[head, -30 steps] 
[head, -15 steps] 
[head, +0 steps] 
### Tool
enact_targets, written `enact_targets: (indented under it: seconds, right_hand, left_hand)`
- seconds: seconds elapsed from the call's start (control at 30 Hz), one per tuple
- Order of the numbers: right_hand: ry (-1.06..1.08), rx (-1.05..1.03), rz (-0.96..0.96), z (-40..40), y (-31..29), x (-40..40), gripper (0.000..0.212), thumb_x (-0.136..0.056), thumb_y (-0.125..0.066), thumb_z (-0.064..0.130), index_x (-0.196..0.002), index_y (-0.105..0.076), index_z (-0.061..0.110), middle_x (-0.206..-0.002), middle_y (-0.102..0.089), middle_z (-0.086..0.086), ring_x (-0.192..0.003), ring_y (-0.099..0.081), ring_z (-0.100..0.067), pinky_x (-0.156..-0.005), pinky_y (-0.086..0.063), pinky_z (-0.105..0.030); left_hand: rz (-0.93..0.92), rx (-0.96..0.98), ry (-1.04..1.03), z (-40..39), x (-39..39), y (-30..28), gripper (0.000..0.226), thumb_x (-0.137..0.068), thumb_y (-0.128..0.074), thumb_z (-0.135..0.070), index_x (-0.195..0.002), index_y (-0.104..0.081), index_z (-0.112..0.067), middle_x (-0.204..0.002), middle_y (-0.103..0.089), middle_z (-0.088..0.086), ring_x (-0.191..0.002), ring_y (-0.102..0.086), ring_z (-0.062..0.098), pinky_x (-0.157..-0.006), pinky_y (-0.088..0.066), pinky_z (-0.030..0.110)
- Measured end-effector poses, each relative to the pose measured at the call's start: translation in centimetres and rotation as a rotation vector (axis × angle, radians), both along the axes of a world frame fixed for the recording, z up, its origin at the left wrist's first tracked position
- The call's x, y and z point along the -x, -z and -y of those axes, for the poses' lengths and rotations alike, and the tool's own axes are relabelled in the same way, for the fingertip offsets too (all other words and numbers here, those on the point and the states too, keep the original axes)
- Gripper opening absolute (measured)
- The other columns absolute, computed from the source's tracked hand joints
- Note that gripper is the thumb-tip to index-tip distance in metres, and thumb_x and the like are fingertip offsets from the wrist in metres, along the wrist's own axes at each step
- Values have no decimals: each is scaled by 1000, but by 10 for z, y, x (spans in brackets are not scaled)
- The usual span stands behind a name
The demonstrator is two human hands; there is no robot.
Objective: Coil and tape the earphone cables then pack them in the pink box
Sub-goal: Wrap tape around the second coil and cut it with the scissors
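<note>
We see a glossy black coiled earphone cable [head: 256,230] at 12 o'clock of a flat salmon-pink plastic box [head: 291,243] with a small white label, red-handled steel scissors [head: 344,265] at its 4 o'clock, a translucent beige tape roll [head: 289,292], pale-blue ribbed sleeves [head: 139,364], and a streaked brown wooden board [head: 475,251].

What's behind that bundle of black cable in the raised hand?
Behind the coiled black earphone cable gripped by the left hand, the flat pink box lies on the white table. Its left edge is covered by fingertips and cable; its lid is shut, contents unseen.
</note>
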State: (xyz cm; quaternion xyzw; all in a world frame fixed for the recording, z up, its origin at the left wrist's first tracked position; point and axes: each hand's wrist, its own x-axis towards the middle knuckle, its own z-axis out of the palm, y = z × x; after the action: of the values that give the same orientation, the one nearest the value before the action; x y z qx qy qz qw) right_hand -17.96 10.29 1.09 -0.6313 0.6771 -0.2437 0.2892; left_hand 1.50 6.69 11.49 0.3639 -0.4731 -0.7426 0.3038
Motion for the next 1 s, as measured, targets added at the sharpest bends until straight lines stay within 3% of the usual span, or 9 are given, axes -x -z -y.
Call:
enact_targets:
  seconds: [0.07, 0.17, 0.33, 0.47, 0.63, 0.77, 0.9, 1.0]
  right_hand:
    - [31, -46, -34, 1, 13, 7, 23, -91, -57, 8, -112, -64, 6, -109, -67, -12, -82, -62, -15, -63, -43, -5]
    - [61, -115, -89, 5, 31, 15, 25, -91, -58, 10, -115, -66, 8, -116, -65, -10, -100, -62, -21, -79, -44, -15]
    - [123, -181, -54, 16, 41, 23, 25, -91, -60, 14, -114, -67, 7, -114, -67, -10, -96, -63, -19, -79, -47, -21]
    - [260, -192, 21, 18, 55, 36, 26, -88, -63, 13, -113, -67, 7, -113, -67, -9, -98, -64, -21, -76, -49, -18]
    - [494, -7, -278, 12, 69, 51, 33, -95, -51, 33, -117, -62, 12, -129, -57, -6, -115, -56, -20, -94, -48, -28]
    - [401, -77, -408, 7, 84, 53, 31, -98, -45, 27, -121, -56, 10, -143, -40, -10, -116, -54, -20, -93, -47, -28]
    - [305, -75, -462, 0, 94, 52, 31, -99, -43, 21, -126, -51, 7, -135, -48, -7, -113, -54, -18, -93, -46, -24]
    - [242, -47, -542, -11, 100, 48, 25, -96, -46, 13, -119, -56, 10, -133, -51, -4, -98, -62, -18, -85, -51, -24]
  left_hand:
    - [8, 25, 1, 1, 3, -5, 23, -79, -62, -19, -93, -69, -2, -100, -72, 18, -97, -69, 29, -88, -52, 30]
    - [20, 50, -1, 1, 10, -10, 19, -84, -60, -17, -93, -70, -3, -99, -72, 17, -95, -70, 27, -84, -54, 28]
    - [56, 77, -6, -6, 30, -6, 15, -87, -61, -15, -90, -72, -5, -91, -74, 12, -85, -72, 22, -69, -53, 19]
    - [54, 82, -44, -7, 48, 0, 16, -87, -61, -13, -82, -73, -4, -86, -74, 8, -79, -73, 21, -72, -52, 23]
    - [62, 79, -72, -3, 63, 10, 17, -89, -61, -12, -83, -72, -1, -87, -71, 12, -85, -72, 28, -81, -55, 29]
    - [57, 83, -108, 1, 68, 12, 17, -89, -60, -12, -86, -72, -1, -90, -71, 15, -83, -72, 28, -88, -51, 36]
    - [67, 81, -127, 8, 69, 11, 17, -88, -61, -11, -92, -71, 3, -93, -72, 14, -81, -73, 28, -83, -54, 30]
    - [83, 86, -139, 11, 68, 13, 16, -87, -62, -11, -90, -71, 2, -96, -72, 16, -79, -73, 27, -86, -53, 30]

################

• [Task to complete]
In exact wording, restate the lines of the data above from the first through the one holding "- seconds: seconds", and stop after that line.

• [Exercise result]
[head, -30 steps] 
[head, -15 steps] 
[head, +0 steps] 
### Tool
enact_targets, written `enact_targets: (indented under it: seconds, right_hand, left_hand)`
- seconds: seconds elapsed from the call's start (control at 30 Hz), one per tuple

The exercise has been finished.